The inability of Atoh1
to induce transdifferentiation of non-sensory cells to new hair cells may be related to the state of differentiation of the epithelium. Specifically, the fate of developing cells that express Atoh1
(in the inner ear and elsewhere) depends on the context determined by previous developmental gene expression in each of these tissues. The expression of Atoh1
is usually a final step in differentiation. Thus, forced expression of Atoh1
would be expected to exert different developmental outcomes depending on the developmental history of the cell. The current findings show that the flat epithelium fails to undergo transdifferentiation following forced expression of Atoh1
and suggest that the flat epithelium has regressed to a very early state of differentiation and no longer present the commitment to the hair cell or supporting cell phenotype. Based on the lack of response to Atoh1,
it can be assumed that the flat epithelium is less differentiated than cells in the vicinity of the organ of Corti, such as interdental cells, where forced Atoh1
expression induces ectopic hair cell formation (Kawamoto et al., 2003
; Minoda et al., 2007
These findings are important for conceptual and practical therapeutic approaches for hair cell regeneration.
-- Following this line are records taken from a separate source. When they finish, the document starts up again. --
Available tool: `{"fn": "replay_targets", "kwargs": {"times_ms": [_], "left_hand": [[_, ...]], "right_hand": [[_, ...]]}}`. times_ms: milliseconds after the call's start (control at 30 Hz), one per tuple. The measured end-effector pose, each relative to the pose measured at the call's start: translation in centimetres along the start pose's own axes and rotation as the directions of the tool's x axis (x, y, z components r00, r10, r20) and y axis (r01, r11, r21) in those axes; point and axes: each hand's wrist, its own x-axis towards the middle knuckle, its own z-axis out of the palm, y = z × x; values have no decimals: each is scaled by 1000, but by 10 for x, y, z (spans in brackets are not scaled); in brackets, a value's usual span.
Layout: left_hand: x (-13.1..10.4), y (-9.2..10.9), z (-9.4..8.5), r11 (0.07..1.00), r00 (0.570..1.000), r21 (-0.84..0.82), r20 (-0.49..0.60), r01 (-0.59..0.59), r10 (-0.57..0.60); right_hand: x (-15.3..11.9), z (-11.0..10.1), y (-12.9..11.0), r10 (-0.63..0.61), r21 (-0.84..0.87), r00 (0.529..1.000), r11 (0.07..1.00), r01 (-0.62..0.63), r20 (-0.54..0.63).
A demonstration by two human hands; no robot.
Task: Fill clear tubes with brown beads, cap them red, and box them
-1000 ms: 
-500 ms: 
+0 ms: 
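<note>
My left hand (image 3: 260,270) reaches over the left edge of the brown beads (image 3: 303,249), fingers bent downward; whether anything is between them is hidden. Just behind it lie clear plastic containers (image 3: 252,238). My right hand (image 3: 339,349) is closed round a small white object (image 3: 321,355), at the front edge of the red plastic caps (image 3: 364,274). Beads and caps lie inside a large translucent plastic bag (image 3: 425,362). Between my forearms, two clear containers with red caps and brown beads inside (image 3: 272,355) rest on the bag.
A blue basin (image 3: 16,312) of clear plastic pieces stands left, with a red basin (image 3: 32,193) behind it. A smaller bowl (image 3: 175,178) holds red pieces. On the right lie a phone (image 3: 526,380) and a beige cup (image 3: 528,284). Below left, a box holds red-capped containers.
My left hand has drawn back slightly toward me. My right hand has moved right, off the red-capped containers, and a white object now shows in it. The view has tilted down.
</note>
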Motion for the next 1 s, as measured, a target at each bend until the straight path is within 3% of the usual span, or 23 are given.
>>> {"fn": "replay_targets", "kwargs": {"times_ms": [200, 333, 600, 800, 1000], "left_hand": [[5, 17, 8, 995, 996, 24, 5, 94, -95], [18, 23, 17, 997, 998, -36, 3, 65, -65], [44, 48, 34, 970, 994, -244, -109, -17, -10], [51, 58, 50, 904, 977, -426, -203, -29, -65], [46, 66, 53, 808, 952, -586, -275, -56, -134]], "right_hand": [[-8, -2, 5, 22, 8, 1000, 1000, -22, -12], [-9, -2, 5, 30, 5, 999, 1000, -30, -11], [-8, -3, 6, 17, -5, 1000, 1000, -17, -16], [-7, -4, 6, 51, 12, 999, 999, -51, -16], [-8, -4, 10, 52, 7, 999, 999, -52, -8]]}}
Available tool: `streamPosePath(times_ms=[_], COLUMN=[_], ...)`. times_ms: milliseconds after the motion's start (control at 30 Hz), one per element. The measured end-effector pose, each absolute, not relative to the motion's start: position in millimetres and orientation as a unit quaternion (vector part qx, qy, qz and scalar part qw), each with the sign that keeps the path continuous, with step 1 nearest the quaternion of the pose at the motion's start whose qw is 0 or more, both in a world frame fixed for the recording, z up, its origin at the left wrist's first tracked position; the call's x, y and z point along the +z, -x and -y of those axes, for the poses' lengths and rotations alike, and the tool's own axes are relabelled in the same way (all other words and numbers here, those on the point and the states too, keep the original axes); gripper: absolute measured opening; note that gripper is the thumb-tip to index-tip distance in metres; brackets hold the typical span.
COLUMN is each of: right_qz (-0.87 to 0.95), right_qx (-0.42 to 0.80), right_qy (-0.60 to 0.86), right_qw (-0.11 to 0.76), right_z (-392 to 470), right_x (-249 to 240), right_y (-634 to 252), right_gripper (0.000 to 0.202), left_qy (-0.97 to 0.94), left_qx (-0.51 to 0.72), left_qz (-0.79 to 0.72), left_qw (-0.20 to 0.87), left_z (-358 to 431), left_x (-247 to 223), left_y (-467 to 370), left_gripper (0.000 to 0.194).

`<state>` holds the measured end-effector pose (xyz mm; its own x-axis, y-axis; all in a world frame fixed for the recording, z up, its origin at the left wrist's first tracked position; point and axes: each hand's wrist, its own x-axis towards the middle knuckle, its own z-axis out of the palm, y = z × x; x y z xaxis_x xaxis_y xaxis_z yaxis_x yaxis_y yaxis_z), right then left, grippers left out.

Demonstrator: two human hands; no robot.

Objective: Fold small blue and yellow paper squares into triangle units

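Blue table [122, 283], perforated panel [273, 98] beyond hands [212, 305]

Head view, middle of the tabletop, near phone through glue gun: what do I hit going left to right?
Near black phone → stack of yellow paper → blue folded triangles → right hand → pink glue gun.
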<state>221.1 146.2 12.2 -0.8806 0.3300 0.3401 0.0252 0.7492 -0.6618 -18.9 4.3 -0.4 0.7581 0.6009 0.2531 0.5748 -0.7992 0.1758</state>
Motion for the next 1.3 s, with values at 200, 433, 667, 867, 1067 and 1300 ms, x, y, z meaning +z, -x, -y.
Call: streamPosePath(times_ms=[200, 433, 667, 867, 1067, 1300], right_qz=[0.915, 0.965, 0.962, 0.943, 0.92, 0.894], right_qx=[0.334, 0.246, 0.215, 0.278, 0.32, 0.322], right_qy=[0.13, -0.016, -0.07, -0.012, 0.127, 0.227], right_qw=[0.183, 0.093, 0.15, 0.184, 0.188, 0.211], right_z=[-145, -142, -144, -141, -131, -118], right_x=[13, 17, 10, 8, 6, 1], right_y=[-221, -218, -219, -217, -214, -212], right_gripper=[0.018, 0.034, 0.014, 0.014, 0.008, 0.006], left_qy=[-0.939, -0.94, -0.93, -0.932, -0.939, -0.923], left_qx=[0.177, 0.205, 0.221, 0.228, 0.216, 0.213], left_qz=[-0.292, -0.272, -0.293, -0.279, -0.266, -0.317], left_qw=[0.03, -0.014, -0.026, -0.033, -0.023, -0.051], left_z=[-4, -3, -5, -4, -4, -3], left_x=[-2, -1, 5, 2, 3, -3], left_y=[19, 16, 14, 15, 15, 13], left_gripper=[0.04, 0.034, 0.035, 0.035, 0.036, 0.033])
When considering transdifferentiation therapy, rebuilding the auditory epithelium may need to begin with inducing forced expression of early developmental genes, perhaps as early as otocyst specific genes that induce formation of the sensory areas, the epithelial ridges of the developing cochlear epithelium. Once expression of these early developmental genes recreates that epithelial ridge, Atoh1 over-expression may be used as a final stage for inducing generation of new hair cells.
Better understanding and ability to manipulate the flat epithelium may also be of help for enhancing cochlear implant procedures. The present data show a complete lack of hair cells along with a near complete loss of nerve fibers in the auditory epithelium. However, we found that some nerves continued to meander in the epithelium despite the lack of hair cells, possibly looking for a target. Similar finding were reported before in other models (Bohne et al., 1992
; Strominger et al., 1995
). The maintained ability of neurons to meander in the deafened epithelium, which appears to occur after several etiologies for hair cells loss, is important for the feasibility of innervating therapeutically-placed new hair cells or stem cells. However, the degree of neural survival may depend on the state of the supporting cells in the auditory epithelium (Sugawara et al., 2005
). It would be important to characterize this correlation in human temporal bones, where deafferented spiral ganglion neurons tend to survive to a larger extent than in lab animals.
In conclusion, our data confirm that the neomycin model is an efficient method for creating a flat epithelium in the cochlea. We demonstrate that adenovirus is a useful gene carrier into the flat epithelium and Atoh1 does not induce transdifferentiation of the flat epithelium into new hair cells. As such, it is necessary to design ways to prevent degeneration of supporting cells in ears depleted of hair cells, and to direct specific therapies in cases where the flat epithelium does occur.